A cama estava vazia. Paralisou-se. Que diabos de meia hora foi essa.
Pegou o celular. Indignou-se. Ia ligar novamente pra amiga. No visor a mensagem: Há tempos não dormia o sono que pedia a deus. Peço aos anjos que aconteça de novo. A propósito comi seu mamão papaya.

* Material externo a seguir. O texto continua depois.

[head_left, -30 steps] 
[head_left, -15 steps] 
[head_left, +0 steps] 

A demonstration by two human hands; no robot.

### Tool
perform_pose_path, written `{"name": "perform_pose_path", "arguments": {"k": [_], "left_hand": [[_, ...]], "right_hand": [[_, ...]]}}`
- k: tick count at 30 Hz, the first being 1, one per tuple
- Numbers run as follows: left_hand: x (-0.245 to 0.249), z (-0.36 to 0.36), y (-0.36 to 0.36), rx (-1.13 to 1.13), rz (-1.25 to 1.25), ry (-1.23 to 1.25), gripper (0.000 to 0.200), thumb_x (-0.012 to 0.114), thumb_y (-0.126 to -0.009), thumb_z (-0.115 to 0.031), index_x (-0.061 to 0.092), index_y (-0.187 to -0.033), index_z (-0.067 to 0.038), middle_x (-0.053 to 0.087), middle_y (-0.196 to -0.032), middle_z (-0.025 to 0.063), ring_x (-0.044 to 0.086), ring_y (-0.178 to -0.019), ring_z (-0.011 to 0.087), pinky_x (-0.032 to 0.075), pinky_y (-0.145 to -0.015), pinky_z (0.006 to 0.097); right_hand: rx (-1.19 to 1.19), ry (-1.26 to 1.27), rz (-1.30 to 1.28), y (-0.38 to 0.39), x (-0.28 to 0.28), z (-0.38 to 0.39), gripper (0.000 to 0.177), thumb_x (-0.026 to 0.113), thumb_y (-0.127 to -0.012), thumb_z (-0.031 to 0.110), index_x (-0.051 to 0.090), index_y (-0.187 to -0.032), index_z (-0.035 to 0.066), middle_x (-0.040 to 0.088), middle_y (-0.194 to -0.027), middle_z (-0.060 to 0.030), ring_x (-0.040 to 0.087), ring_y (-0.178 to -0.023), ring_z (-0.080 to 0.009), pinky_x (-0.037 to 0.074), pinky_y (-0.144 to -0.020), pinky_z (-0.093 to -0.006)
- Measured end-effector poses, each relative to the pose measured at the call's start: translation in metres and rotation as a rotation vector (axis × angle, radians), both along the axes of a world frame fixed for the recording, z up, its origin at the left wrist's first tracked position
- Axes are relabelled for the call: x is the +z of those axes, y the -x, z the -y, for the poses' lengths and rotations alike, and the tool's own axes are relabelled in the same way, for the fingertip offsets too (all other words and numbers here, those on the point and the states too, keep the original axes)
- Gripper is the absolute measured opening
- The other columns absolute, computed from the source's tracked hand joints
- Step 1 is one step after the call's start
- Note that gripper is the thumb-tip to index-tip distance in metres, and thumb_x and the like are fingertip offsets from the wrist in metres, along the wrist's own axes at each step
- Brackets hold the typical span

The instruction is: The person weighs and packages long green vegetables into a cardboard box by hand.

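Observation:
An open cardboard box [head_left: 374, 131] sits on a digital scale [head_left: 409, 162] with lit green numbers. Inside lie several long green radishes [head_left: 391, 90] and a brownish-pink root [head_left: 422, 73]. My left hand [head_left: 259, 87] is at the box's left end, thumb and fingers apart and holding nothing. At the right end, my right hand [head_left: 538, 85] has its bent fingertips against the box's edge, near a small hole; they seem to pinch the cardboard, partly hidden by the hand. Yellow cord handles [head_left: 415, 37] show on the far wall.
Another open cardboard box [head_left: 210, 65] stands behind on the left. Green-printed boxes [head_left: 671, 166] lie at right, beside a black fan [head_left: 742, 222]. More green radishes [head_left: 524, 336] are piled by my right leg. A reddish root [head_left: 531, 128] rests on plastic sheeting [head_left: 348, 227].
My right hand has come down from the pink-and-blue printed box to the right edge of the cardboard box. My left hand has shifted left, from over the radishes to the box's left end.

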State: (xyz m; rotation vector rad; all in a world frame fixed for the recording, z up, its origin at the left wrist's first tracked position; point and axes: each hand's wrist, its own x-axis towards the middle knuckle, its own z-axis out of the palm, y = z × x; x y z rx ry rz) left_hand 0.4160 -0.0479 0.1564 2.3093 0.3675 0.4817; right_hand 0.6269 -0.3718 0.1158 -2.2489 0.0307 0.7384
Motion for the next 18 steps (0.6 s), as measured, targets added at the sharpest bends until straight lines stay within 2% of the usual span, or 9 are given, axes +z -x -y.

quarta-feira, 16 de setembro de 2009




"Feliz aquele que sente o cheiro do perfume que perdeu "

Frase citada por Miguel Fallabella.

Tem gente que tem cara de quem sabe o cheiro que tem.
É coisa de quem sabe.
Expreme até a última gota do momento e sai dele porque, bem... caminhar é preciso.
Pessoas saem da vida da gente, ou nós é que nos retiramos da vida das pessoas?
De toda forma, você tem de fazer o mínimo triunfal atingir sua maioridade.

Sem essa de olhar para os lados à espera de um siga em frente pra tocar com o dedo o que você transforma em ouro. Em outras palavras, entenda que você é o ouro e entenda que o dar certo, dá certo.
E não precisa pegar o pior quarto quando não houver vaga na suíte imperial.
Tô falando de não se contentar com pouco. Tô no nível das dificuldades que enfrentamos.
De ter que colher trigo pra saborear aveias.

De olhar pra uma coisa dez vezes e acertar o alvo, ao menos, uma.
E entender que as dez foram necessárias pra que essa uma, tenha sido constatada, bem antes de ser acertada.
As coisas já chegam destiladas demais para as nossas mãos. Já não nos damos mais ao trabalho de verificar puramente com os nossos faros, as essências.

Enquanto devíamos é sacar que a temos, inteiramente.
Procurando exalar seu cheiro único.
Dentro da gente cabe tanta coisa. Dentro da gente cabe tanta gente. Miscelânia de odores.
E se não estamos ensimesmados, estamos tomados pelo outro. E quem fica com a melhor parte?
A melhor parte é aquela parte que cabe inteiramente nos vãos. Não sobra nem fica estreita.
Nos dá condições de entender as arestas, partes do coletivo que nos rodeia.

À medida que farejamos mais descobrimos reais porções de nós mesmos no todo que somos. Podendo alimentar pouco a pouco os que sentem fome da gente. Não falta gente como a gente e também, diferente da gente, afim de digerir o mundo junto da gente. Porque essa gente, sente a mesma totalidade que a gente sente, querendo entrar no mundo que é o seu modo de ser gente.
À medida que experimentamos mais, queremos mais experimentar. Pois o nosso entendimento entende que ainda não nos é o suficiente.

Em nosso todo, um imenso mundo ocupa um mundo imenso.
Por isso sentimos vontade de nos levar aos outros. Por isso queremos ver o outros sendo trazidos para nós.
Por isso construímos laços, pontes, pontos em comum e nos vinculamos. Para que eles possam ser desfeitos e logo após, reconstruídos.

É o que nos leva a transitar pelo deserto e encontrar água porque a sede chega e o cansaço também.
E é o que nos leva a reconhecer no todo daquele que caminha, o todo que com ele caminha.
Pois esse sabe, de que perfume estou falando.

" A gente quando jovem coloca uma mochila nas costas e vai jogando as coisas fora pra que ela fique mais leve na hora de subir os degraus. Não adianta nada porque depois, você tem que voltar pra juntar as coisas que ficaram pelo caminho".